Problem requirements | Report each line of the entries that includes "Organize" by copying it.

*** Opening Supplied records ***

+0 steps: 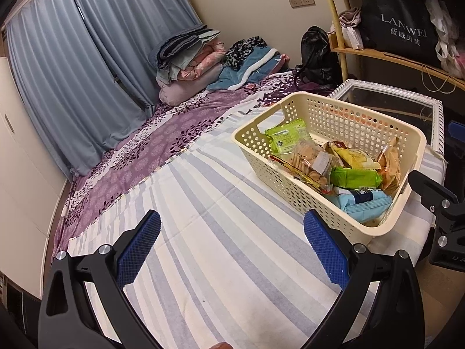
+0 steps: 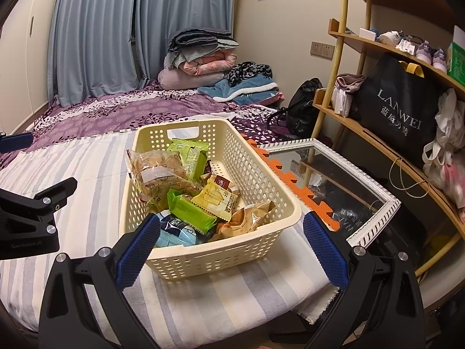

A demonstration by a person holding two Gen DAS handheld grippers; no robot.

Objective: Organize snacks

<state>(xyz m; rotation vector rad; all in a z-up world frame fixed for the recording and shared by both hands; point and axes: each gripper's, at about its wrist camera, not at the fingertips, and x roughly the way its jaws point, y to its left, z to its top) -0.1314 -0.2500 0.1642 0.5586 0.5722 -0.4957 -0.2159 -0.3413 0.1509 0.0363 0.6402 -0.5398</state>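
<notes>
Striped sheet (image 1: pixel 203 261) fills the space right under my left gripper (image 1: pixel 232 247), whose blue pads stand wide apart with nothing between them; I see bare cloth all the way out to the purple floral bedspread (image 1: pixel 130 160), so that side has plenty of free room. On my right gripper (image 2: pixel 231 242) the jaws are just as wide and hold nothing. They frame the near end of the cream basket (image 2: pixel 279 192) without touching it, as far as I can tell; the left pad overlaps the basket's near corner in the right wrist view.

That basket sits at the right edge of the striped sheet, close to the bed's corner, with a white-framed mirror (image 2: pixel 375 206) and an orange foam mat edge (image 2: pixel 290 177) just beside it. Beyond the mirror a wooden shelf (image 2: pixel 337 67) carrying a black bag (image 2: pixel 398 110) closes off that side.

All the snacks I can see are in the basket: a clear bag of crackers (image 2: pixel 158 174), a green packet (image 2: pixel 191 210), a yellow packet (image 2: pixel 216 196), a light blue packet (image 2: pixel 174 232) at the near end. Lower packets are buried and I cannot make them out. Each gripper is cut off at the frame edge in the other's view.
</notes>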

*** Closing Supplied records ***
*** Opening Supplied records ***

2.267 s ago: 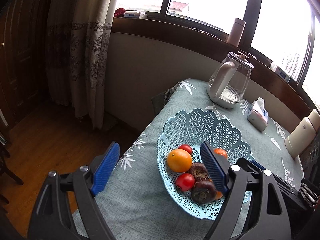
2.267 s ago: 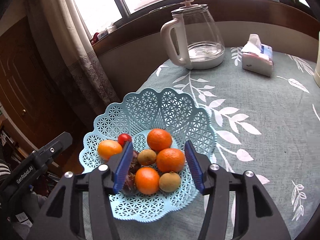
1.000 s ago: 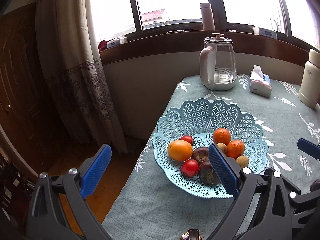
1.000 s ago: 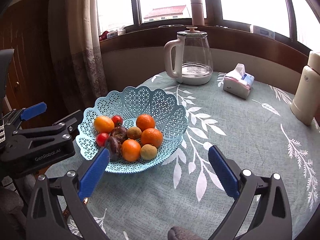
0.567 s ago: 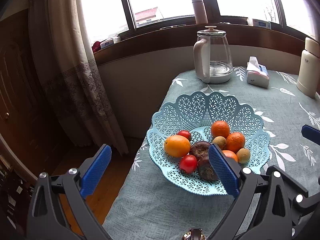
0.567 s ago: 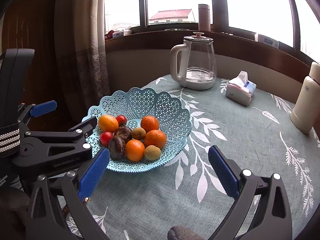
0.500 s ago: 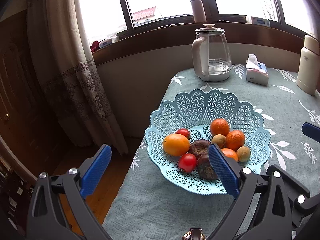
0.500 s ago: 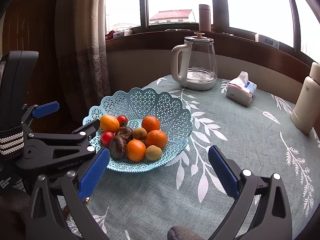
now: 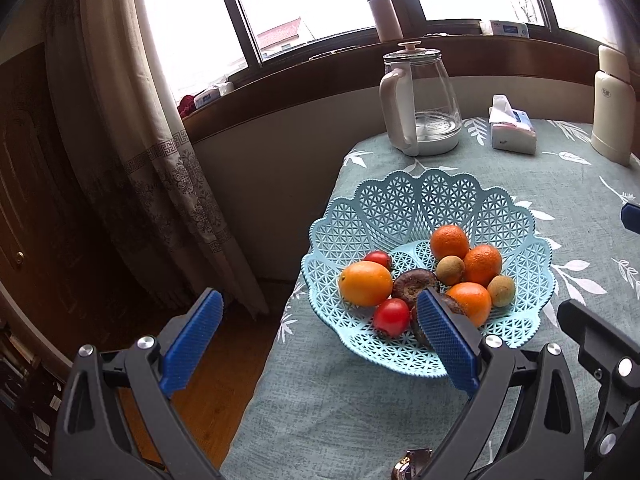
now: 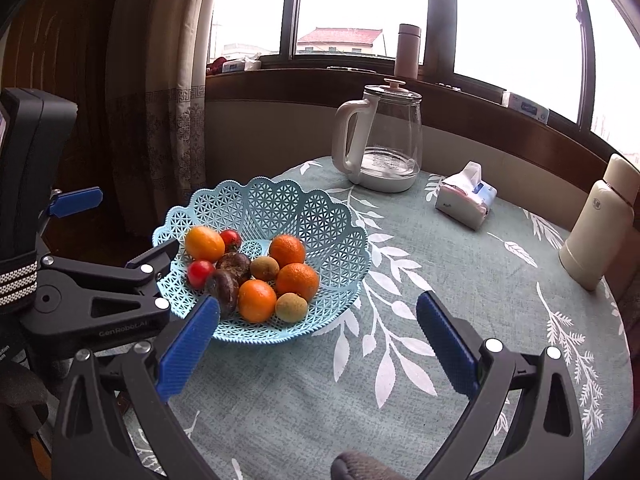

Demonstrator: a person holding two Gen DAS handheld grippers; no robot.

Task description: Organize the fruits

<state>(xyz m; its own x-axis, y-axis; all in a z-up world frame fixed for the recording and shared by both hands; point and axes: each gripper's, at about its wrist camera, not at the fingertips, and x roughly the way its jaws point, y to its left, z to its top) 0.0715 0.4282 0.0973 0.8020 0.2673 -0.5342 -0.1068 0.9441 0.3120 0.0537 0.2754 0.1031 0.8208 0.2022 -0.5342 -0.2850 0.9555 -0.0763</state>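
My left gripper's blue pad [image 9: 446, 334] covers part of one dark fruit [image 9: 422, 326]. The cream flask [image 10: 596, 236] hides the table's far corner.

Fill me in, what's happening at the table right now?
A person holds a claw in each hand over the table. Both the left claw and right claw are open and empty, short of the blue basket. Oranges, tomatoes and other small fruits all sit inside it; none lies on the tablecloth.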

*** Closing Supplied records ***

Task answer |
Objective: Organize snacks
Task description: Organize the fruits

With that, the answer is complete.